(CN) — A new study analyzing bear genetics reveals complicated evolutionary histories, challenging the commonly-held belief that species-splitting is linear and distinct.
Scientists at the University at Buffalo, the Alaska Department of Fish and Game and seven other universities studied the genomes of 64 modern brown and polar bears. Some of the genomes came from Alaska where both bears can be found. On top of the current genomes, the scientists got their hands on an ancient polar bear's jawbone.
Found in Norway's Svalbard archipelago, the jawbone and tooth is a rare find and is estimated to be between 115,000 and 130,000 years old. Tracking down polar bear history can be difficult. Polar bears tend to die on sea ice, and their remains fall to the sea floor. Other bears tend to die in caves, making their fossils more accessible.
The polar bear fossil limitations hinder discovering when brown bears and polar bears became two distinct species. With the new data, it is now thought that the species split around 1.3 million to 1.6 million years ago — different than the previous study done by the same scientists in 2010.
"Our results demonstrate a complicated, intertwined evolutionary history among brown and polar bears, with the main direction of gene flow going into polar bears from brown bears. This inverts a hypothesis suggested by other researchers that gene flow has been unidirectional and going into brown bears around the peak of the last ice age," said study author Charlotte Lindqvist.
As climate change continues to shrink polar bear habitats, the interbreeding histories can aid in understanding how they have adapted to environmental shifts in the past and what hope they may have moving forward.
"It's clear from the history of polar bears that they are clearly marked by having had a drastic population decline, and their genetic diversity is very low. So species like that are probably already quite vulnerable to loss of habitats and loss of population sizes, and loss of individuals- and increased inbreeding because of it… We still can't forget about this kind of threat hanging over us called climate change that we may not necessarily feel in our day-to-day lives. But it definitely is something that we need to act on and be concerned with," Lindqvist said.

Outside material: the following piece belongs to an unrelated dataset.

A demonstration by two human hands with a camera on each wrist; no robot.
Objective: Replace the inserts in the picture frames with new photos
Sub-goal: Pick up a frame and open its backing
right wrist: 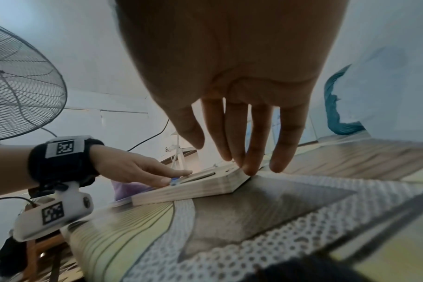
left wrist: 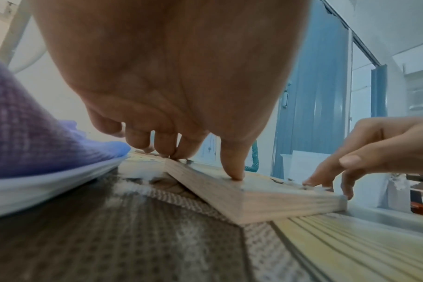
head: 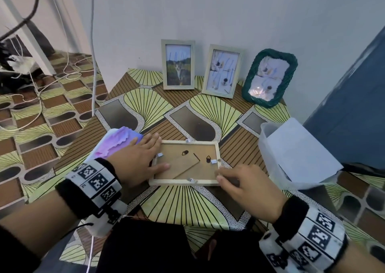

The findings answered some questions and left more work for researchers. The genomes show that the split isn't one-directional and that interbreeding between the two bears has gone on for over 130,000 years. It also adds weight to human species splits — it was once thought that the divide between modern humans and Neanderthals was simple. Then, Neanderthal DNA was found in modern Eurasian people. This discovery proved that there was inbreeding at one point in the shared evolutionary history, and the bear genomes demonstrate how multi-directional and complex DNA influxes can be.
"I feel this is a very important message to show that [science is] sort of a very rigorous, incremental process that we go through, and that we can learn a lot about our pasts that hopefully can help us also understand the present that we live in… And only by doing these kinds of sort of careful studies… we're really better off in trying to understand both our past and certainly our present," said Lindqvist.